Joachim Gauck samt Anhang: Sie waren nicht die einzigen Gäste, denen die Werners in den letzten knapp 20 Jahren ihre Türen öffneten. Fast schon legendär sind die Hauskonzerte. Bei Ihrer Recherche über das alte Gemäuer fanden die beiden heraus, dass einer der Vorbesitzer der Stralsunder Komponist Paul Struck war, und es noch Nachfahren gab. Ein paar luden sie kurzerhand zum Kammermusikabend ein, mit Werken Strucks. Ein offenes Haus zu haben, das, meint Angelika Werner, sei ihnen von Anfang an wichtig gewesen. Aus Prinzip.
"Das war bei uns das Gefühl, dass wir aus dem Westen kommen, nach der Wende.

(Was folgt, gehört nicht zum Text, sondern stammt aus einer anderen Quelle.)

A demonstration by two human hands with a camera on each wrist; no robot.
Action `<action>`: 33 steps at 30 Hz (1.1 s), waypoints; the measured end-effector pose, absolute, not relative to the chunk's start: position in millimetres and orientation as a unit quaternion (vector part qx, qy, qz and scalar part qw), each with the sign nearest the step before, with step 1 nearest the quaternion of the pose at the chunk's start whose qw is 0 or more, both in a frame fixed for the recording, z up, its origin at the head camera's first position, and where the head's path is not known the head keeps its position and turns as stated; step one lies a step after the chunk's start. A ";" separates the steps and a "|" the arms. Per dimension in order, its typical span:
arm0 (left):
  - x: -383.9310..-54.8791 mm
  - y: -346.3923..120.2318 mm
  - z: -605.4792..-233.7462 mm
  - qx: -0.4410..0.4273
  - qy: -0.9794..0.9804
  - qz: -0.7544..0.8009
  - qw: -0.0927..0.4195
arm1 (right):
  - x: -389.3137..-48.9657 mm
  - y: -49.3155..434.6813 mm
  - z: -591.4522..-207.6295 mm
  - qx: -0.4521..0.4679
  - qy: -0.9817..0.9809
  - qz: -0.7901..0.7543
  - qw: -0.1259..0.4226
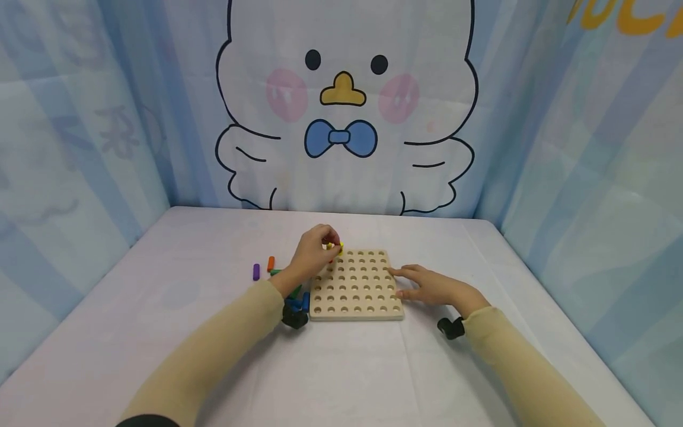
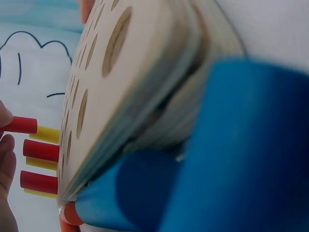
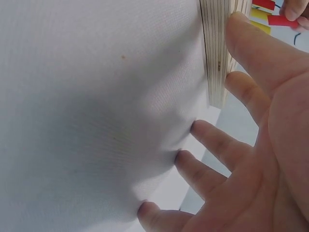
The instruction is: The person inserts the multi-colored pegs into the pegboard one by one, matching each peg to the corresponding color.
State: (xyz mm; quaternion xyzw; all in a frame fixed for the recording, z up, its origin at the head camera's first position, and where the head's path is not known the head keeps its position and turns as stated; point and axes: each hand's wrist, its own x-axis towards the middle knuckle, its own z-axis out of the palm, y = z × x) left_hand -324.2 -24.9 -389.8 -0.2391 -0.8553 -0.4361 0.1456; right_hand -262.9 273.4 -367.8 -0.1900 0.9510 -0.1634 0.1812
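A wooden pegboard point(image 1: 356, 317) with rows of round holes lies flat on the table. At its far left corner, my left hand point(image 1: 312, 252) pinches a red peg point(image 2: 21, 124) between thumb and fingers. Two more red pegs point(image 2: 41, 181) stand in the board's holes, alongside a row of yellow pegs point(image 2: 48, 134). The held peg overlaps a yellow one in the left wrist view. My right hand point(image 1: 432, 286) has its fingers spread, with thumb and index fingertip touching the board's right edge. The other fingertips of that hand reach down to the tablecloth.
Loose pegs lie left of the board: a purple peg point(image 1: 257, 272), an orange peg point(image 1: 271, 263), some green ones and several blue pegs point(image 1: 306, 301), partly hidden by the left wrist. A printed curtain point(image 1: 341, 178) stands behind the white table point(image 1: 213, 356).
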 end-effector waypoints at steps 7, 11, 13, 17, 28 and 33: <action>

Und dann so ein schönes Haus entdecken und das schön herrichten und uns hier einnisten und das genießen. Und die Bevölkerung: Ja, die gucken dann zu. Da wollten wir irgendwas zurückgeben."
Wann sie das nächste Mal zum Hauskonzert laden? Anton Werner zuckt mit den Schultern. Schwer zu sagen, wegen Corona. Ein Konzert mit nur einer Handvoll Gästen, die Mundschutz tragen: schwer vorstellbar. Musizieren wird er aber weiter, in seinem barocken Kleinod.